Все, что иногда втайне томило и в отношениях с Еленой Владимировной, Мусатов вычитывал сейчас в бальмонтовских пассажах: «О чем бы мы ни говорили друг с другом, наши души неслиянны… Любя друг друга, мы… перекликаемся через стены… Горячее сердце взывает к другому… но враждебное горное эхо путает слова… Нет путей от мечты к мечте…»
Да, верно — это происходит с ними со всеми: Метерлинками и Ибсенами, Мусатовыми и Бальмонтами — ощущение внутреннего одиночества, которое «сделалось как бы лозунгом современного художественного творчества» (и не отсюда ли у молодых друзей такой порыв к «зорям» и новым горизонтам, тяга к объединяющему прорыву в «другое измерение»?). Финал этого текста Мусатов увенчивает образным лейтмотивом «своего» номера: две дубовые ветви в волнообразном ритме располагаются одна чуть выше другой.
Еще две женские фигуры под густой, загадочно темной кроной дерева — заставка к статье Вяч. Иванова «Вагнер и Дионисово действо» (и не хочешь — вспомнишь недавнее восклицание в мусатовском письме: «Дионис — мой бог!» и появляющееся вскоре в другом письме упоминание его о Вагнере). Под статьей В. В. Розанова «Зачарованный лес» — на модную тему («Пол в человеке подобен зачарованному лесу») — Мусатов сделал соответствующую виньетку: две дубовые ветки соединяются вперекрест, горизонталь соединяющей их ленты, возможно, символика «пояса целомудрия»… Так близко звучит для него полное экстаза окончание статьи — о будущем возрождении человеческой духовности, воскрешении людей для «всеобщего мира» и — торжества в них Искусства: «И пойдем, пойдем с „останками“ наших святых, западных святых, всех этих грустных великих людей, смотревших в недоумении на „зачарованный лес“… Это будет музыкальнейшее шествие, хореографическое шествие…» Вот оно — опять же — уже знакомое нам шествие «Изумрудного ожерелья», когда все на земле загорятся порывом устремленной за край холста золотоволосой девушки!
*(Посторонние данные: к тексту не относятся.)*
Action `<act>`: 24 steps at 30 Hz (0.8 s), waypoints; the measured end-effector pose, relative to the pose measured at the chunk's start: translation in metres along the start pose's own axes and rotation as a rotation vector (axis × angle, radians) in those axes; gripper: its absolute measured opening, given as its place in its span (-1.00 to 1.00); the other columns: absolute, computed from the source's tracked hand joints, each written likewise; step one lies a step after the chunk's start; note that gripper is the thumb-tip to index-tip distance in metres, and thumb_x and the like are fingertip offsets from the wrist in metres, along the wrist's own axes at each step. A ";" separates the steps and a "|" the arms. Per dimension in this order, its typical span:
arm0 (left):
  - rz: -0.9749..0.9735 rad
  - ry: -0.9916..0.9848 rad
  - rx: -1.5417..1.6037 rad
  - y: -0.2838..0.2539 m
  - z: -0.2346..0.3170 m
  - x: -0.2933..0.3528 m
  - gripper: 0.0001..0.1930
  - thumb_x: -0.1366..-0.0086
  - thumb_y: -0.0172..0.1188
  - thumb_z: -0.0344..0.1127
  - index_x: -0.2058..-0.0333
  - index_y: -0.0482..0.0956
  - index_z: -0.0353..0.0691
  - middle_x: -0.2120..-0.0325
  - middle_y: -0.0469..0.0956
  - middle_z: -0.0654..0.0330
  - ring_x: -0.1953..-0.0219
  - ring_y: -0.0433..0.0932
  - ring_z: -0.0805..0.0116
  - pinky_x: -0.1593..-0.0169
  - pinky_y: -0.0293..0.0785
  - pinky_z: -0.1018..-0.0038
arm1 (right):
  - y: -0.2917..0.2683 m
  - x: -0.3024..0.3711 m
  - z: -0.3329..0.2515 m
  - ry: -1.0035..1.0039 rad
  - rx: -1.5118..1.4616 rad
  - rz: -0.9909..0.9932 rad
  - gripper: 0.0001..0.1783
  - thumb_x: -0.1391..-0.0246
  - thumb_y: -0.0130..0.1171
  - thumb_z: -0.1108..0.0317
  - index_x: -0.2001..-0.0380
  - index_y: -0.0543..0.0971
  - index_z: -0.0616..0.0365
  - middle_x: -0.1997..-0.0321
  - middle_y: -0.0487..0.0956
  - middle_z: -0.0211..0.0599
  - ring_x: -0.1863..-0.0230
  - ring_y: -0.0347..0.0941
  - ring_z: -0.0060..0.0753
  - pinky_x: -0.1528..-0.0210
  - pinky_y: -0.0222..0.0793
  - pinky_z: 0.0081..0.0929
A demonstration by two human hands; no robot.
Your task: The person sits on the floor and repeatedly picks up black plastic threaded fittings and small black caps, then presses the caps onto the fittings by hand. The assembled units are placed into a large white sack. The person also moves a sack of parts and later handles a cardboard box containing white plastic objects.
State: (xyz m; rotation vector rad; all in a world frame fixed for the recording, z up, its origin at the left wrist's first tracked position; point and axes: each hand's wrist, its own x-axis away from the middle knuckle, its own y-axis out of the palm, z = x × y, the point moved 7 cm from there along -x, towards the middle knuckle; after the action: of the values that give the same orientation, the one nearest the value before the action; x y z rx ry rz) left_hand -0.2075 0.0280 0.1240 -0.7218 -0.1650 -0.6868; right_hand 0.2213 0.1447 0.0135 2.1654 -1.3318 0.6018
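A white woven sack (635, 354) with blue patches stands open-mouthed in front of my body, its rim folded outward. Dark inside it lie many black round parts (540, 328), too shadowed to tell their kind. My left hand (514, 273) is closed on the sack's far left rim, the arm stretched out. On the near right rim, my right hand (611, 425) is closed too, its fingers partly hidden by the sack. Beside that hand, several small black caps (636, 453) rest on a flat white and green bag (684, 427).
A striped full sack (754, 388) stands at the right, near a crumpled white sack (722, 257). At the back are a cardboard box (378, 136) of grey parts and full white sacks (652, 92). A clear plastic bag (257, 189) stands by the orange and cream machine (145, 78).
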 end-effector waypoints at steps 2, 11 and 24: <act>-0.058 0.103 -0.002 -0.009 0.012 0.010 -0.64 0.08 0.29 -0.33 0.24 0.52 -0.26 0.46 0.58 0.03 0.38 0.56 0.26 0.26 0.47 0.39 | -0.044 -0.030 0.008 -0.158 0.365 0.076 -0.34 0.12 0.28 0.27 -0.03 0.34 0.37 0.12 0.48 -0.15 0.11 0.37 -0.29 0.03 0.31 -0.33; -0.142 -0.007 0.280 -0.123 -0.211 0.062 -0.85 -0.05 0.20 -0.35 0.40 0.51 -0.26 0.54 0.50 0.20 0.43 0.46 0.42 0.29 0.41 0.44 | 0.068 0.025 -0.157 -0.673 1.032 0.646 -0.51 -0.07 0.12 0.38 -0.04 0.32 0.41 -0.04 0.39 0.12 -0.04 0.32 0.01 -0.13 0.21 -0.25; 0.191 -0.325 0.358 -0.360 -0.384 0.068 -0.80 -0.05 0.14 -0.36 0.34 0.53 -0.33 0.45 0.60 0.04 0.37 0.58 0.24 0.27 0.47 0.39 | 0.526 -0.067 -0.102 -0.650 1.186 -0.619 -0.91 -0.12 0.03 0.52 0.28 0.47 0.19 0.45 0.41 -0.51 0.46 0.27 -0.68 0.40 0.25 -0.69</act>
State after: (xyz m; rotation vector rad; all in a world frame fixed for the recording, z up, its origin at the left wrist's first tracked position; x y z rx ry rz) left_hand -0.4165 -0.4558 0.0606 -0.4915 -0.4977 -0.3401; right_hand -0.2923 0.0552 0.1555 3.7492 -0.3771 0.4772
Статья Рериха о Врубеле — сдержанная и страстная тревога за трудную судьбу замечательного художника «со свободной душой». «Ярко горит личность Врубеля» — первые слова Рериха. «Будем беречь Врубеля» — последние его слова. И следом — большая статья о В. Борисове-Мусатове — «Арбалета» (Шестеркина)! Кроме самого факта — не так уж, может, и радостно читать в шестеркинском изложении характеристику своего пути, начиная с «Автопортрета с сестрой». Впрочем, писал любезный Михаил Иванович еще и как секретарь Московского товарищества, хотел искренно сделать Мусатову приятное — вот и эпиграфом взял строфу о «красавице с мушкой на щечке» из «мусатовского» стихотворения Андрея Белого по «Осеннему мотиву». И чувствуется, что многое они с Мусатовым обговорили заранее. Сказав, что «справедливой оценке» Мусатова долго «мешал скудный кругозор нашего искусства», Шестеркин отметает поверхностные сравнения его с Сомовым. Это место статьи как бы «инспирировано» Виктором Эльпидифоровичем — скорее всего, это реакция на то, что в предыдущем, 1-м номере «Весов», в кратком сообщении об успехе мусатовской выставки у Кассирера его уподобляли замечательному мастеру «Мира искусства». Вот еще место, звучащее в статье явно со слов самого Мусатова: о «Водоеме» сказано, что эта «самая крупная вещь есть реальнейшее воспроизведение летнего вечера». И замечено со «знанием дела» — так, как объяснять мог сам автор: «В последних произведениях, когда, быть может, душа художника обогатилась впечатлениями горечи жизни, место импрессионистического реализма заступила меланхолия…». Шестеркинские выражения, конечно, неточны, но далее — верно сказано: «В „Изумрудном ожерелье“ уже бессознательно нарождается символика цветов. Это красочное воспоминание далекого прошлого — прекрасно задуманная вещь…» (О «далеком прошлом» — каком же? — конечно, «эллинском», «языческом», что тоже из авторских толкований.) Да, надо было в оформляемом им номере, выделить «Ожерелье»: у Мусатова, кажется, так и останется чувство, что вещь эту недооценивают и на выставках она среди чужих полотен теряется. (В одном из писем к жене — удовлетворенно отметит, что когда снимали выставку и «Ожерелье» осталось одно на стене, без всякого окружения — тогда только вся красота его выявила себя…) «Мы верим, — заканчивалась статья о Мусатове, — что молодому художнику предстоит еще много плодотворных переживаний и широкая, прекрасная деятельность в намеченных себе пределах».